Nvidia, the graphic-card master, wants to do for self-driving cars what it’s done for gaming and supercomputing. It wants to supply the hardware core—the automotive brain onto which others can build their applications.
It’s called Drive PX, and next month it will be released to auto makers and top-tier suppliers for US $10,000 a pop (that’s a development kit—future commercial versions will cost far less). It packs a pair of the company’s Tegra X1 processors, each capable of a bit more than a teraflop—a trillion floating-point operations per second. Together they can manage up to 12 cameras, including units that monitor the driver for things like drowsiness or distractedness. “Sensor fusion,” which puts the various streams of data into a single picture, can even include input from radar and its laser-ranging equivalent, lidar. The result is the ability to recognize cars, pedestrians and street signs.
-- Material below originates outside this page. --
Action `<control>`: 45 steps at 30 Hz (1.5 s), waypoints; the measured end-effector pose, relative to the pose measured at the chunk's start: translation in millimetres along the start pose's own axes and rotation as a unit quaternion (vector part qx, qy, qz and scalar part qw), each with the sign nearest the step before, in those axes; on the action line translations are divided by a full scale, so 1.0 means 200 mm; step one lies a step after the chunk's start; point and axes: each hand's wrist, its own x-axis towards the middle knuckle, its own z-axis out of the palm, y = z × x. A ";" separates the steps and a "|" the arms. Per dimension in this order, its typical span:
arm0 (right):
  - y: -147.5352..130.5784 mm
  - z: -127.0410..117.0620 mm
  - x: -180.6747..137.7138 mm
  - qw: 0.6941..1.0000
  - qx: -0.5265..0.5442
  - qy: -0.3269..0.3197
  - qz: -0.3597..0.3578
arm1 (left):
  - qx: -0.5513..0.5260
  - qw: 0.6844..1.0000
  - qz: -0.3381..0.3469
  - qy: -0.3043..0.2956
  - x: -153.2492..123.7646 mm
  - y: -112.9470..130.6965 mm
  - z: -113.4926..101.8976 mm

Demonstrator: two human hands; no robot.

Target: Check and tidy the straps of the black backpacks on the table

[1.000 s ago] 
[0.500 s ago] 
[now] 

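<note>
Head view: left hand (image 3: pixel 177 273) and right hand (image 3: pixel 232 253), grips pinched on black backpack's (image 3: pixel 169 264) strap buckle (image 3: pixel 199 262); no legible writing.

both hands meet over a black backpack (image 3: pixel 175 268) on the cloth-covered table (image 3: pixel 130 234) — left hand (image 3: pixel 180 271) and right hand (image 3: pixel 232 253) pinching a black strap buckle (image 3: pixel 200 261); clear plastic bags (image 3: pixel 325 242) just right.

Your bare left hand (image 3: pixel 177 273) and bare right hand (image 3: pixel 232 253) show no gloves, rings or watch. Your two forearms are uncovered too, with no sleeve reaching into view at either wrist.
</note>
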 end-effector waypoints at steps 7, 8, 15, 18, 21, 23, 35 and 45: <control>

If you’ve played Grand Theft Auto, you’ll have a good idea of what a professional driving simulator is like, and if you’ve played with simulators, you’ll have a passing familiarity with self-driving cars. These systems manage parallel streams of visual data—and parallel processing is what Nvidia’s graphics processing units, or GPUs, are designed for.
Until now, the main non-gamelike application for GPUs has been in supercomputers, which also bears on the self-driving problem, where it’s important to dive into huge databases in order to learn from experience. Nvidia calls this its “deep learning” project.
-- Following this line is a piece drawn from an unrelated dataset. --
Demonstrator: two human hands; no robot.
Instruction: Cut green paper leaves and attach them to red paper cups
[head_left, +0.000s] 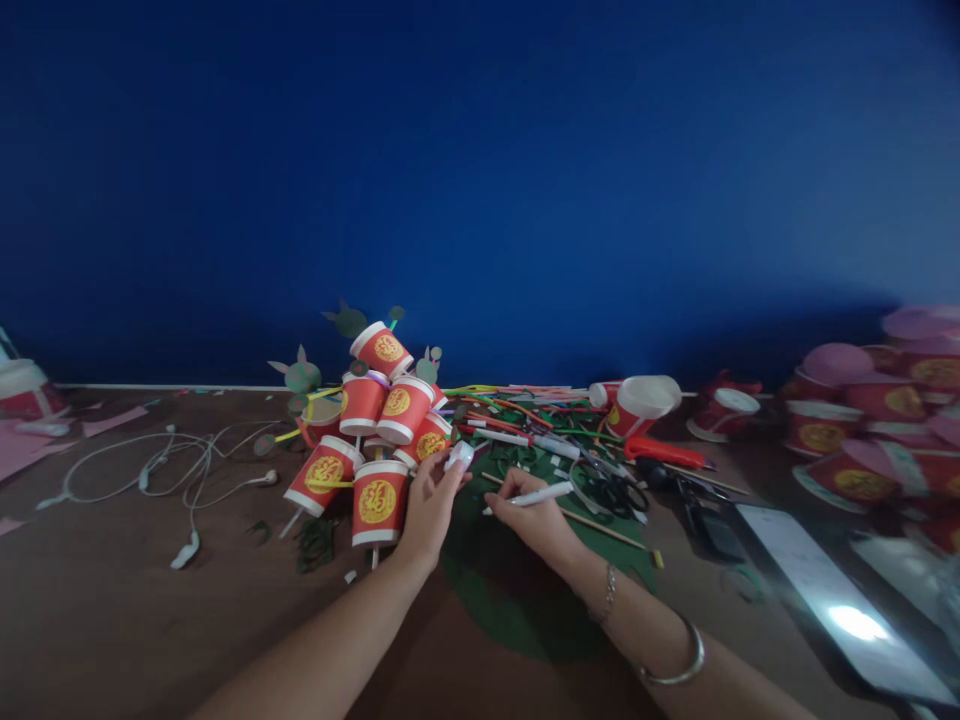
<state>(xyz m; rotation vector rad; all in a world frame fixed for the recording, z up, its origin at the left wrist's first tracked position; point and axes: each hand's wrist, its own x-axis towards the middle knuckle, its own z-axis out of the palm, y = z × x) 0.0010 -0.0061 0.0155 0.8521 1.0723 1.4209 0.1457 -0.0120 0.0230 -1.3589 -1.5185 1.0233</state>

“The majority of top supercomputers use Nvidia GPUs, including Titan, the largest in the U.S.,” notes Michael Houston, the technical lead for the project. “Deep learning has different applications. The focus has been on the visual analysis of imaging in video—web science, embedded systems and automotive. Fundamentally, we’re processing pixels.”
Learning as you go would be the ideal experimental method, and such a skill would come in handy whenever the high-detail maps on which autonomous cars rely fail—for instance, when a truck jackknifes, closing a lane. Right now, though, safety regulators take a dim view of such cybernetic self-assertion, so anything a car learns must first be uploaded to the cloud for analysis offline. Only later can the car get the lesson via software updates.
Auto companies that work with Nvidia (which, by the way, already has processors of one kind or another in some 8 million cars) and are presumed to be lining up for the development kit include Tesla, Audi and BMW, as well as top-tier suppliers, such as Delphi. These companies will build their own systems on top of the Nvidia framework.
“We produce a reference design,” says Danny Shapiro, Nvidia’s automotive senior director. “But the application layer—with the software, algorithms, and libraries—is still often the role of the automaker itself.”
Nvidia’s gaming savvy is also coming into play in other ways. The company uses similar GPU-based systems in highly realistic simulators that make it much easier to model problems that robotic cars are likely to face on the streets.
“That’s the cool thing about simulation,” Houston says. “There are lots of rare events, but you can create models of them. Take the failure case involving driver-assistance using radar: anything that’s highly reflective—metal confetti or a Mylar balloon, for example—will build a large radar signature. We actually had an engineer driving when an empty potatochip bag blew in front and the car slammed on the brakes.”
Lidar has its own weaknesses, which simulators can model and help to correct. “Lidar doesn’t like highly reflective objects, like store windows downtown,” Houston says. “It’s hard to test in the car, but you can build it in software and test that way. That’s how we harden our stuff before we go to the test track.”